Junto a ella, el joven cuyo coche conducía se encerraba en un sopor silencioso y enfurruñado. Su temor ante las armas había remitido, reemplazado por una rabia sorda debido a su impotencia y las libertades que se tomaban con su precioso Toyota.

Jean vio la luz azulada en el mismo instante que él. Estaban pasando por una abertura en los setos, una abertura a través de la cual se veía el cruce con la carretera de Birdhoe, un kilómetro más allá. La luz parpadeó únicamente una vez -un error, supuso Jean- y dio gracias a Dios por la falta de colinas de aquella parte del país. Pero el miedo no tardó ni un segundo en atacar, dura y dolorosamente.

– La policía -susurró el joven de cabello grasiento. Eran sus primeras palabras desde que iniciaran la marcha.

– ¡Cállate! -le ordenó Jean secamente, con el corazón desbocado. ¿Los habrían visto? Dada la distancia y altura de la vegetación, existía una buena posibilidad de que no.

– Da marcha atrás -ordenó Faraj.

Jean dudó.

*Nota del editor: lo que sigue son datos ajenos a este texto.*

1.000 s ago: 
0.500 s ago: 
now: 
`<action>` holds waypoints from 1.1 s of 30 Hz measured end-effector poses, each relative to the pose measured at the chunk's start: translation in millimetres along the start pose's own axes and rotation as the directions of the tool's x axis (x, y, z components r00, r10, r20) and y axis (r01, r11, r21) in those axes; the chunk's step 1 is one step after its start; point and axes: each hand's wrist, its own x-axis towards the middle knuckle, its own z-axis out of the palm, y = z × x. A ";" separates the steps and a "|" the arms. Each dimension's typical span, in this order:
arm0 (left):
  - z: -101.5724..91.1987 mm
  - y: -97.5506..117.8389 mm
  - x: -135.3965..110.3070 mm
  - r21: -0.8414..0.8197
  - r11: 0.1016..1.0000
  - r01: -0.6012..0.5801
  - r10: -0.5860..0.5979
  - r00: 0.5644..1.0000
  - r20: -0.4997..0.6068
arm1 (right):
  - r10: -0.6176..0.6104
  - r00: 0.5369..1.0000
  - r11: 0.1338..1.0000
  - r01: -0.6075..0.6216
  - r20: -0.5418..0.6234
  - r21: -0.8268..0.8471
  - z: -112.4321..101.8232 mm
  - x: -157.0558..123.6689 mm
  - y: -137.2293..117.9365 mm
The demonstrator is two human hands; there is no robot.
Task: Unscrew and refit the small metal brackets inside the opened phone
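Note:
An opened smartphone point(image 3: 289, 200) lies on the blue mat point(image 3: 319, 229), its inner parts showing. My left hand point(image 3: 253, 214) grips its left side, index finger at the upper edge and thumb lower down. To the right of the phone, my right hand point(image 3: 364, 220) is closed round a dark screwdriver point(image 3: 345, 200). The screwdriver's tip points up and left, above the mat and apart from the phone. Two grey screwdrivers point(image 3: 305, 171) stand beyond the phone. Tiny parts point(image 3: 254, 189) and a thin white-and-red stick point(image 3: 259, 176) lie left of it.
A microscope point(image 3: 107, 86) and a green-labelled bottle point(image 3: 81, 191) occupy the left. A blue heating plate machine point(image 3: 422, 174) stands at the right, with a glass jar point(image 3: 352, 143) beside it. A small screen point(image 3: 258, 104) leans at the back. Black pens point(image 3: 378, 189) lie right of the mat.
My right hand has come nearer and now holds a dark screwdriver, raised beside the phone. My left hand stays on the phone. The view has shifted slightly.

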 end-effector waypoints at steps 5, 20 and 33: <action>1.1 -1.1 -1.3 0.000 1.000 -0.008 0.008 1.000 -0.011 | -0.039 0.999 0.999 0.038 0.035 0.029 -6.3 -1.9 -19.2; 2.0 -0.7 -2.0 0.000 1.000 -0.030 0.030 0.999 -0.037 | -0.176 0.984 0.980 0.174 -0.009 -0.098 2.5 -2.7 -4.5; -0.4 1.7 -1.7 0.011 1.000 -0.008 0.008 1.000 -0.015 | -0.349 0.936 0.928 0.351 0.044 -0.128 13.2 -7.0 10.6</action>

Si volvían a pasar por la abertura le darían a la policía otra oportunidad de descubrirlos.

– ¡Marcha atrás! -repitió Faraj furioso.

Ella tomó una decisión. Frente a ellos, a la derecha, tenían un sendero estrecho que llevaba hasta una variopinta colección de granjas y establos, aunque desde donde se encontraban no fuera todavía visible ninguna construcción.

Ignorando las protestas de Faraj, giró y tomó el sendero. Para el control de carreteras seguían siendo invisibles, y tenía la esperanza de que no hubiera nadie trabajando en aquellas granjas. Treinta metros más allá, el sendero se abría a una especie de patio vallado en el que había un tractor herrumbroso y casi destrozado, y una especie de silo cubierto con plástico y neumáticos viejos.

Tras rodear el silo para que el coche quedara oculto desde la carretera, Jean frenó bruscamente. Se giró hacia Faraj y él asintió, dando a entender que la idea le parecía buena.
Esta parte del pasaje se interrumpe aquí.